Good though the catalogue is, it evades some problems in Alma-Tadema's art. The first of these puzzles is the nature of his sensuality. Alma- Tadema never painted a moral or a Christian picture in his life, and as soon as he settled in London he began to paint nudes. So he shared in the general liberation of naked subject matter in the later 1870s. This came about about by an implicit contract with classicism. There had been no nudes in the earlier, realist phase of Pre-Raphaelitism. As soon as symbolism took over the movement, all manner of nymphs or girls or goddesses swan into the picture. Alma-Tadema took full advantage of the new nudity, more so than any of his English contemporaries. But his painting was not thereby liberated. Not one sight of a woman could rescue him from the prison of the academic.

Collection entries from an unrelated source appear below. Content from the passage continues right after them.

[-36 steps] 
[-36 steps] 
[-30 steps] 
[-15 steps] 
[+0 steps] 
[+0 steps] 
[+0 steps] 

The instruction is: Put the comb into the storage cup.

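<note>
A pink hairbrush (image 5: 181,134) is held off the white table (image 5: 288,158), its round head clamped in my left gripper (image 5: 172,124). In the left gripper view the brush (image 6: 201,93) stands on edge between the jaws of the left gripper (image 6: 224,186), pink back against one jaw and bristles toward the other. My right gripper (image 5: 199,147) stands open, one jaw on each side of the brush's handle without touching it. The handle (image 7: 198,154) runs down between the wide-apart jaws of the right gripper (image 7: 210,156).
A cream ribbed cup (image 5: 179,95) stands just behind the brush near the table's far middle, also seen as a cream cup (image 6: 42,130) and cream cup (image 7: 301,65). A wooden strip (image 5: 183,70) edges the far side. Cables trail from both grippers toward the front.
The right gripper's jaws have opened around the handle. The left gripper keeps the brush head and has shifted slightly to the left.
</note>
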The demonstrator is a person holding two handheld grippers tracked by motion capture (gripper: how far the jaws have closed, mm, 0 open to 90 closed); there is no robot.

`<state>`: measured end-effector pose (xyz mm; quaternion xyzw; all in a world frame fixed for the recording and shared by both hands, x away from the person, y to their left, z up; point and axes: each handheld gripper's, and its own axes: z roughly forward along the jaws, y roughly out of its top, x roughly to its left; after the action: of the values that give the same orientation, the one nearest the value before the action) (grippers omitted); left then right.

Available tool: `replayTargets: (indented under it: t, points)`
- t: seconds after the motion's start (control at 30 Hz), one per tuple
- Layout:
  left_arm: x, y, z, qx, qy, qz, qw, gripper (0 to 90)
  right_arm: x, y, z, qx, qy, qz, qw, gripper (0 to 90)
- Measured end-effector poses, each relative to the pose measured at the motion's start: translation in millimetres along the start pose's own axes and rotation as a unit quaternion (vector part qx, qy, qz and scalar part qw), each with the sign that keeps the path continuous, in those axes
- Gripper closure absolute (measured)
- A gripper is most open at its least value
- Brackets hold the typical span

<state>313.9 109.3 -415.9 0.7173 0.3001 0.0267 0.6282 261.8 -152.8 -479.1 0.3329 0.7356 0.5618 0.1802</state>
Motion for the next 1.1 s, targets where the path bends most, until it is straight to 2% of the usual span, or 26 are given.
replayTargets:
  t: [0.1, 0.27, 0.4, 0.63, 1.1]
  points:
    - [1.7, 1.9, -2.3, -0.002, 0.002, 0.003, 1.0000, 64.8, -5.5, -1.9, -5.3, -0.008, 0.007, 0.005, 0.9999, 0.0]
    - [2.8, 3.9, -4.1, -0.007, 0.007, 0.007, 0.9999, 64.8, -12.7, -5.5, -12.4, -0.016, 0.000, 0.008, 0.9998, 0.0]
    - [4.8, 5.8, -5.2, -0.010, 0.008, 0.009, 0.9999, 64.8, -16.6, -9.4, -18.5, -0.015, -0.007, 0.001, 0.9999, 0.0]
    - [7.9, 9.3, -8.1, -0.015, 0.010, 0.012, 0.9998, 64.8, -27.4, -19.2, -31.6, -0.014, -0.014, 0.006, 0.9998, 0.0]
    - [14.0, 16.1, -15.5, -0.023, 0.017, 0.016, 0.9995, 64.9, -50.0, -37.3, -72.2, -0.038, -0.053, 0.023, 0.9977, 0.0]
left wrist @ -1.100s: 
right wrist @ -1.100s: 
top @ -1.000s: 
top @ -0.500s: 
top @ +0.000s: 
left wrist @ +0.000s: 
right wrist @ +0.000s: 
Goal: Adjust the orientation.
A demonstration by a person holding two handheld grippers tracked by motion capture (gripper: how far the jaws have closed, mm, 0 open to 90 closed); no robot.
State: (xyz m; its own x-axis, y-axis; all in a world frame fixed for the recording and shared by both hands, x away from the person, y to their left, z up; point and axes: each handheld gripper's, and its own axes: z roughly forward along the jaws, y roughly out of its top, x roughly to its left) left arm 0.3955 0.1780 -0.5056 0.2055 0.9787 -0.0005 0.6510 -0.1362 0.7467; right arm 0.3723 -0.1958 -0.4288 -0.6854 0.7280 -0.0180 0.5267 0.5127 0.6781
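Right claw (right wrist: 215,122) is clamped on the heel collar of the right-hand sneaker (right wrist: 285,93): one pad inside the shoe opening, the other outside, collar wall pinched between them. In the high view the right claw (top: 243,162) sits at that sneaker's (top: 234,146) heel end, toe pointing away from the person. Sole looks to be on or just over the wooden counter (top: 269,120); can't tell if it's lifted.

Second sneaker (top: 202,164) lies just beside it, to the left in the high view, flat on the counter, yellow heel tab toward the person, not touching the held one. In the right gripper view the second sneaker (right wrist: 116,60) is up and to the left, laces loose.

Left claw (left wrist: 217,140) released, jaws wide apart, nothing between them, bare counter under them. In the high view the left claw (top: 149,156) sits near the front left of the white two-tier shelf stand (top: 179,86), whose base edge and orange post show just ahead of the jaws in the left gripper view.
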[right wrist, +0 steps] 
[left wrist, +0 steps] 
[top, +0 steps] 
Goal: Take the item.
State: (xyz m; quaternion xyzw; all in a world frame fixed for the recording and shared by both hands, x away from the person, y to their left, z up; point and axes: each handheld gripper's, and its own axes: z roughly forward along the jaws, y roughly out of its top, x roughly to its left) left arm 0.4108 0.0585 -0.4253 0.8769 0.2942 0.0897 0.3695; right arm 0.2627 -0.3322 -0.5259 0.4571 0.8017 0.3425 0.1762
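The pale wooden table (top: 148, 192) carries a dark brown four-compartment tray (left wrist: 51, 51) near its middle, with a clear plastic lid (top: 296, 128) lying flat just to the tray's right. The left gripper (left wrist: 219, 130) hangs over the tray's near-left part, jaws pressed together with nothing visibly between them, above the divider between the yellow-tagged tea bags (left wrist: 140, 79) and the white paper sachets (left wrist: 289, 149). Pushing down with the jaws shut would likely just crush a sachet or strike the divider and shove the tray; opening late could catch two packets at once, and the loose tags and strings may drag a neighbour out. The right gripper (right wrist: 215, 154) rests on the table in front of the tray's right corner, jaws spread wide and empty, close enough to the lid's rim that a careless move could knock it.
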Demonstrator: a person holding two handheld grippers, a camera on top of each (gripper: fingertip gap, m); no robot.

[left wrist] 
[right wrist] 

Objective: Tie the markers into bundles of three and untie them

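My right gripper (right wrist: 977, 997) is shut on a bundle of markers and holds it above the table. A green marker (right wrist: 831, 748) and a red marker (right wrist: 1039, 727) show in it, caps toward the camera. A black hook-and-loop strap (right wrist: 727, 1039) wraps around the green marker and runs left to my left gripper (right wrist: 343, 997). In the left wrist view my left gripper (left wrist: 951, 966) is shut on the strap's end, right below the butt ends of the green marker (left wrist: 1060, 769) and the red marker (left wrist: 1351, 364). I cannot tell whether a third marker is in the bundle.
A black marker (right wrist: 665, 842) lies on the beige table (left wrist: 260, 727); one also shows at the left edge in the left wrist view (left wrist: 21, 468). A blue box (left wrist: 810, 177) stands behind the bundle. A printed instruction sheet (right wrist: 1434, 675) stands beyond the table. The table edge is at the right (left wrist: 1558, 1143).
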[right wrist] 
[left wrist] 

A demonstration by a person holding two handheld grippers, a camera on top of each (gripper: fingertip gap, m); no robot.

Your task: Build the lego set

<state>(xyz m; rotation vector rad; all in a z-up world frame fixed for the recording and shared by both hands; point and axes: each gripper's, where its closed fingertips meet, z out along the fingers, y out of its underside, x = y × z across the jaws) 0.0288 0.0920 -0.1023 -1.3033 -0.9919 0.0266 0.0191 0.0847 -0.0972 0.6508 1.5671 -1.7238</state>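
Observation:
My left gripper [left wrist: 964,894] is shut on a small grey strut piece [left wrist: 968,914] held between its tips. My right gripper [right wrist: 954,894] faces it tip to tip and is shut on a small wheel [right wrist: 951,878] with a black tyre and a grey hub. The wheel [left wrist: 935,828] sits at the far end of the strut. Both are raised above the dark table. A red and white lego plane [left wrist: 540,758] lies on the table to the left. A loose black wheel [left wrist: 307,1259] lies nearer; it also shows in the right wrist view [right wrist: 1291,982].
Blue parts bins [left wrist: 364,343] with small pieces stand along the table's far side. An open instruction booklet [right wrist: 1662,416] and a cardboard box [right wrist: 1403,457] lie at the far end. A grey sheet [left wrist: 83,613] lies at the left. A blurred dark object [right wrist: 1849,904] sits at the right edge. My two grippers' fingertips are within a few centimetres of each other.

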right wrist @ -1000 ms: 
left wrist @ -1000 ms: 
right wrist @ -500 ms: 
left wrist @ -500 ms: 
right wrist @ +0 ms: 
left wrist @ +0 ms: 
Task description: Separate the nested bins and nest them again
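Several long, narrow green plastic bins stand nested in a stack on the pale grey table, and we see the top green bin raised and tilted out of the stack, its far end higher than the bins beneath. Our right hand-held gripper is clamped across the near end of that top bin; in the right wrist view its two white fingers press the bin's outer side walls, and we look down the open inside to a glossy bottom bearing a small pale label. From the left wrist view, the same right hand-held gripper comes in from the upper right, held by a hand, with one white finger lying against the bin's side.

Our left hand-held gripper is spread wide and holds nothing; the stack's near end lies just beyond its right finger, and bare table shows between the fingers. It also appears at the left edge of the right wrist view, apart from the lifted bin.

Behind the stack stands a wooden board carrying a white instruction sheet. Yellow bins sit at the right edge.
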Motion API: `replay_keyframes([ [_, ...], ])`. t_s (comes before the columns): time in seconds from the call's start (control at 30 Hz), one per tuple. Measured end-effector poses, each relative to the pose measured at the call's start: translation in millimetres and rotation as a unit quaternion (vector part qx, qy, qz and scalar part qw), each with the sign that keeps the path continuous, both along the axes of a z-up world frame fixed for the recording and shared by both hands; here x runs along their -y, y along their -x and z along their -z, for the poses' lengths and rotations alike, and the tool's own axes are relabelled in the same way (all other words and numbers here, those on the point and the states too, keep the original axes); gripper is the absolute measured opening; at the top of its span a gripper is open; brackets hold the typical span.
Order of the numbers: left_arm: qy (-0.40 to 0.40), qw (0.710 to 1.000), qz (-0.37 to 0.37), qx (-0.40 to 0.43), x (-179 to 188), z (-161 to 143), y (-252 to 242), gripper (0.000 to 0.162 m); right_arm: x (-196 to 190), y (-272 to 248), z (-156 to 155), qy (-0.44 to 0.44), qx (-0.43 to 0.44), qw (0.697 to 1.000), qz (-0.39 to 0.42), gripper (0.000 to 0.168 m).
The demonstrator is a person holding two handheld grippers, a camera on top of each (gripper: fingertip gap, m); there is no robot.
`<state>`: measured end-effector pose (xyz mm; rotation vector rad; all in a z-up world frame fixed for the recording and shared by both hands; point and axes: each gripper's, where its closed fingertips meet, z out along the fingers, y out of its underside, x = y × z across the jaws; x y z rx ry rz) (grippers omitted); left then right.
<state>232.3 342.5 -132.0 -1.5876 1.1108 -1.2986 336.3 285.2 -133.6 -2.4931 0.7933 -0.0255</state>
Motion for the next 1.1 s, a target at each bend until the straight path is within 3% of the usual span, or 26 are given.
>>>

Early modern art taught the enlightened that nude painting should be a test of honesty and aesthetic sensuality. Alma-Tadema fails on both counts. I know what was wrong with him. He spent too much time studying. A depressing revelation of this exhibition is the extent to which he was a devoted archaeologist. One room is filled with photographs and other material from his archives on ancient Rome. He used this stuff to fake up his pictures. In canvas after canvas are utter dreams of Roman life and pleasures. Dreams, because no amount of archaeology could substitute for genuine painting.

Though Alma-Tadema was innately gifted, study came between him and art. He seldom shows emotion. The successful pursuit of money and prestige had much to do with his failure. He was also undone by learning. One wishes that he had been ignorant and straightforward, as good amateur painters so often are.

Walker Gallery, Liverpool (0151 207 0001), to 8 June.